Policy changes include expanded use of multiple measures for course placement in the first year, the elimination of non-credit bearing prerequisite courses and a revamped Early Start Program that provides students college credit.


In alignment with the university-wide initiative to improve student success, the California State University (CSU) recently announced progressive policy changes that will improve the way it serves incoming students. These changes especially benefit those who may require enhanced academic support to be fully prepared for university-level coursework. The new policy was crafted with input from faculty, student and campus leaders and codified through executive order. Additional consultation will occur related to the implementation of the policy.

"The California State University is committed to helping all students admitted to a CSU campus achieve their academic goals by allowing them to earn college credit beginning their very first day of class," said Loren Blanchard, CSU's executive vice chancellor for Academic and Student Affairs. "This suite of changes maintains the quality and rigor of the CSU while enabling tens of thousands of students to get needed academic support while progressing toward their degree."

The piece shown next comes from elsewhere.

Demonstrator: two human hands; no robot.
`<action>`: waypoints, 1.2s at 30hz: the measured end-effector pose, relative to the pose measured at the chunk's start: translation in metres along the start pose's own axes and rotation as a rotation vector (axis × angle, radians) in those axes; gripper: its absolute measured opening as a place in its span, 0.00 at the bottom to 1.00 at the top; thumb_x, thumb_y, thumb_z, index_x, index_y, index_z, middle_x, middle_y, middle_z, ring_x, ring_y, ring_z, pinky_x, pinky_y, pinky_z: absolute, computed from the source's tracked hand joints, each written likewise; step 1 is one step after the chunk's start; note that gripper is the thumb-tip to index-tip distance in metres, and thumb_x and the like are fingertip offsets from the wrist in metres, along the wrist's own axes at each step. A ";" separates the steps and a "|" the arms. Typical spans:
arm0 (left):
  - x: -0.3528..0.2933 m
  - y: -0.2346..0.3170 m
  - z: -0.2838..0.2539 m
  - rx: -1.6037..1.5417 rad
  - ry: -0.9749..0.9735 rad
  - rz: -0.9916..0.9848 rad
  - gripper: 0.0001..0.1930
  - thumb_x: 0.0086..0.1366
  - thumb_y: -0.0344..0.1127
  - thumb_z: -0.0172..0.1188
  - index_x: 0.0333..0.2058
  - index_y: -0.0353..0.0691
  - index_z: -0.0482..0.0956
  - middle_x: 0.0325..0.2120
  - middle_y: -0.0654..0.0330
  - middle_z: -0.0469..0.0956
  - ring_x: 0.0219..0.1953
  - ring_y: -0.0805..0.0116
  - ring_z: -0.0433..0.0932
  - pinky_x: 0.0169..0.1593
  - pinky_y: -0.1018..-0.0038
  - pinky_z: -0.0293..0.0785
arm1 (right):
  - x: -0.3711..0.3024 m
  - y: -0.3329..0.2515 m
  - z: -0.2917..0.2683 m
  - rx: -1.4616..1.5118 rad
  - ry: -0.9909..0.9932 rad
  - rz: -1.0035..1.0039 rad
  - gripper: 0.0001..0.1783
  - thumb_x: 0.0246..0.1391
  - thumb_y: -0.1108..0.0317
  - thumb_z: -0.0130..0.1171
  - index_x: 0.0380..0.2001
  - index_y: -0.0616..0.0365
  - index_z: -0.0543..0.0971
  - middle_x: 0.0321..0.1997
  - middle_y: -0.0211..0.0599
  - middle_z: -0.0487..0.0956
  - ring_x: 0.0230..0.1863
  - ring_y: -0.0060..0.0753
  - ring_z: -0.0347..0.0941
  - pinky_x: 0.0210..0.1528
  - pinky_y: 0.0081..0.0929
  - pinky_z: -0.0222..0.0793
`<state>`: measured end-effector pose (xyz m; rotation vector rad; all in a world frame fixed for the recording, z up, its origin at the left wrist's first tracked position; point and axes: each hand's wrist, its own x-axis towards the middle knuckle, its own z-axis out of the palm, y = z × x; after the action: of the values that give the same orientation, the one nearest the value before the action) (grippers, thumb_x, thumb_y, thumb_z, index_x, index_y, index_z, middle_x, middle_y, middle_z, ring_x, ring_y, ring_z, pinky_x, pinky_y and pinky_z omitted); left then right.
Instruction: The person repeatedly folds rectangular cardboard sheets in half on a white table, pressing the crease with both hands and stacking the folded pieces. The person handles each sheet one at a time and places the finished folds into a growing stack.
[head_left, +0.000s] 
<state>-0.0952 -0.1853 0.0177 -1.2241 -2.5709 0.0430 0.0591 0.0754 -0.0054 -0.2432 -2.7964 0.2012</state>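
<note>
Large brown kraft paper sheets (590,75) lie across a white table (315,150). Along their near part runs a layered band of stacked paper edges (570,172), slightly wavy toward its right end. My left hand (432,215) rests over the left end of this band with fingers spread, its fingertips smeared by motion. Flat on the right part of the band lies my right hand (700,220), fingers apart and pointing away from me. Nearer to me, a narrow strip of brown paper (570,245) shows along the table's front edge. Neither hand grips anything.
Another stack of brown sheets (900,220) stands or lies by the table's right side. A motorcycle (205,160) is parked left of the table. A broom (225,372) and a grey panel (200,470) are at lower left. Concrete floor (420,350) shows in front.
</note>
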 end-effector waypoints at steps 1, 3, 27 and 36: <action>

The new policy changes focus on assessment and placement in written communication and mathematics/quantitative reasoning courses in the first year, dramatically reduces pre-baccalaureate courses that have not provided college credit, and significantly strengthens the university's Early Start Program.

Changes to existing policy include:

Expanded use of multiple measures in the placement of freshmen students

The university will expand its use of multiple measures to assess academic readiness of students. These measures include, but are not limited to, high school grades and GPA, grades in collegiate courses, ACT and SAT scores, Advanced Placement test scores and Smarter Balanced Assessment scores. The CSU's current English Placement Test (EPT) and Entry-Level Mathematics (ELM) tests will be retired.

Revamped Early Start Program

The CSU will strengthen and expand the existing Early Start Program. For students deemed not well-prepared for college-level coursework in math or English, the current CSU policy utilizes the program to offer a required one unit preparatory course in the summer before a student's initial term on campus. Effective summer 2019, campuses will primarily offer credit-bearing general education courses in written communications and mathematics/quantitative reasoning with embedded support as part of the program. ​

Enrollment in general education coursework in written communication and mathematics/quantitative reasoning courses

The CSU will support faculty innovation in developing new credit-bearing course models. Effective fall 2018, the CSU will place students needing additional academic support in appropriate college-level baccalaureate credit-bearing courses. These courses will strengthen skills development to facilitate achieving the appropriate general education student learning outcomes established by faculty. Supportive course models may include, among others, co-requisite approaches, supplemental instruction modules or "stretch" formats that could extend a course beyond one academic term. Additional academic support will now be embedded into college-level courses for students who need it. 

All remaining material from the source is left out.